## REQUIRED ACTION
Retype each line exactly as it stands, beginning at the first line of the material and finishing with the line that contains "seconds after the".

--- STORED DATA Enclosed Below ---

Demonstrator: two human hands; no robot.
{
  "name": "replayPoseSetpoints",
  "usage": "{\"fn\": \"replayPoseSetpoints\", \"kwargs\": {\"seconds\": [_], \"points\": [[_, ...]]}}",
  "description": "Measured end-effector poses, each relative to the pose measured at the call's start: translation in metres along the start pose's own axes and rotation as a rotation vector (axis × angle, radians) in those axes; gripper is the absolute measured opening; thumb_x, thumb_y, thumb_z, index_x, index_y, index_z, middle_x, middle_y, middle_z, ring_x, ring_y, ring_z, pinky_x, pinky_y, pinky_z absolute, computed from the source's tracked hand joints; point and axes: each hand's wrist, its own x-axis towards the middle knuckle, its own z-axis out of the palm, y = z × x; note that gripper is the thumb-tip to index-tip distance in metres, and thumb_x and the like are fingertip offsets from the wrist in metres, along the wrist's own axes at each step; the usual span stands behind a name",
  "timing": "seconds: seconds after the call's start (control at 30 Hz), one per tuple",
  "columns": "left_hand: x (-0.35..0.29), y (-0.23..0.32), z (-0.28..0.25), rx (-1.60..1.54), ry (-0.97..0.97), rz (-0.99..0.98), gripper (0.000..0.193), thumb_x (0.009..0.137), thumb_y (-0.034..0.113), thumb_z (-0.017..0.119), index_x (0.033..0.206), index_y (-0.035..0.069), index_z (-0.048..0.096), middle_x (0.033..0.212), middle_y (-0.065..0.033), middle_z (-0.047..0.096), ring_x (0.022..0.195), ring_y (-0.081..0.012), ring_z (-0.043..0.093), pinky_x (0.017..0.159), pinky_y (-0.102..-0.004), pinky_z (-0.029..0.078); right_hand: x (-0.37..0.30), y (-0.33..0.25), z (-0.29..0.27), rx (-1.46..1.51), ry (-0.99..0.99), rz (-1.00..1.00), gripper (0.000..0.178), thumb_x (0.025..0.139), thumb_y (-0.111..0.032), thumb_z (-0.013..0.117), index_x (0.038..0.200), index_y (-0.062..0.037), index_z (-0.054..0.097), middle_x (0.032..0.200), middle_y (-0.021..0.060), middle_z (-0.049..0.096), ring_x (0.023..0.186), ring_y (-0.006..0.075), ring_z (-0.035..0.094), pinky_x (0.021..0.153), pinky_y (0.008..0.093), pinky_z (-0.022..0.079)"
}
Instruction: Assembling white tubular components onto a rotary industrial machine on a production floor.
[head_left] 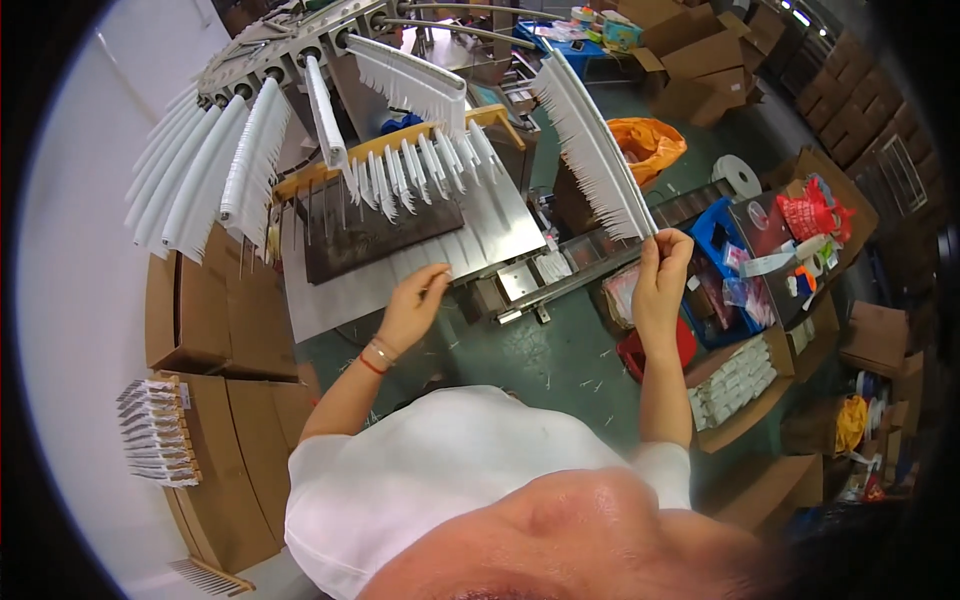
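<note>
At the right, my right hand point(663, 280) pinches the lower end of a long white fringed strip point(595, 145), which slants up toward the machine's rods. My left hand point(414, 305) hovers in front of the metal worktable point(500, 215), its fingers loosely bent and a little apart, with nothing visible in them. Beyond that hand a wooden rack point(395, 147) carries several small white fringed pieces point(410, 170) above a dark plate point(375, 240). More white fringed strips point(250, 150) hang from the rods of a metal machine head point(290, 50) at the upper left.
Tall cardboard boxes point(215, 310) stand at the left, with a loaded rack point(160, 430) on top. Right of the worktable are a metal rail point(590, 260), an orange bag point(645, 145), a blue crate point(712, 240) and a carton of white bundles point(735, 385). Scraps litter the green floor point(540, 365).
</note>
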Motion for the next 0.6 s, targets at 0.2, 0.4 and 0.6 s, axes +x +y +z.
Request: {"fn": "replayPoseSetpoints", "kwargs": {"seconds": [0.2, 0.4, 0.6], "points": [[-0.021, -0.045, -0.058, 0.069, 0.266, -0.107, 0.023, 0.097, 0.016, 0.056, 0.112, 0.000, 0.063, 0.094, -0.0100, 0.069, 0.085, -0.0162, 0.066, 0.076, -0.0284, 0.051, 0.040, -0.026, -0.019, -0.074, -0.125, -0.026, 0.009, 0.099, -0.008, 0.050, 0.106, -0.0032, 0.047, 0.092, 0.0006, 0.046, 0.082, 0.0090, 0.043, 0.075, 0.0218, 0.039], [-0.026, -0.066, -0.084, 0.253, 0.444, -0.043, 0.020, 0.095, 0.014, 0.057, 0.108, 0.001, 0.066, 0.092, -0.0117, 0.067, 0.075, -0.0180, 0.064, 0.068, -0.0290, 0.049, 0.148, -0.067, -0.068, -0.075, -0.430, -0.027, 0.006, 0.100, -0.007, 0.050, 0.105, -0.0058, 0.048, 0.088, -0.0028, 0.043, 0.081, 0.0046, 0.041, 0.073, 0.0173, 0.035], [-0.018, -0.059, -0.089, 0.353, 0.360, 0.014, 0.016, 0.091, 0.011, 0.059, 0.100, 0.000, 0.067, 0.090, -0.0124, 0.064, 0.066, -0.0216, 0.058, 0.062, -0.0323, 0.045, 0.181, -0.096, -0.003, -0.146, -0.525, -0.204, 0.005, 0.099, -0.005, 0.051, 0.103, -0.0052, 0.048, 0.089, -0.0023, 0.045, 0.083, 0.0045, 0.043, 0.072, 0.0186, 0.036]]}}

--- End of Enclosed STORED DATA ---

## FINAL ANSWER
Demonstrator: two human hands; no robot.
{
  "name": "replayPoseSetpoints",
  "usage": "{\"fn\": \"replayPoseSetpoints\", \"kwargs\": {\"seconds\": [_], \"points\": [[_, ...]]}}",
  "description": "Measured end-effector poses, each relative to the pose measured at the call's start: translation in metres along the start pose's own axes and rotation as a rotation vector (axis × angle, radians) in those axes; gripper is the absolute measured opening; thumb_x, thumb_y, thumb_z, index_x, index_y, index_z, middle_x, middle_y, middle_z, ring_x, ring_y, ring_z, pinky_x, pinky_y, pinky_z absolute, computed from the source's tracked hand joints; point and axes: each hand's wrist, its own x-axis towards the middle knuckle, its own z-axis out of the palm, y = z × x; note that gripper is the thumb-tip to index-tip distance in metres, and thumb_x and the like are fingertip offsets from the wrist in metres, along the wrist's own axes at each step; the usual span stands behind a name",
  "timing": "seconds: seconds after the call's start (control at 30 Hz), one per tuple",

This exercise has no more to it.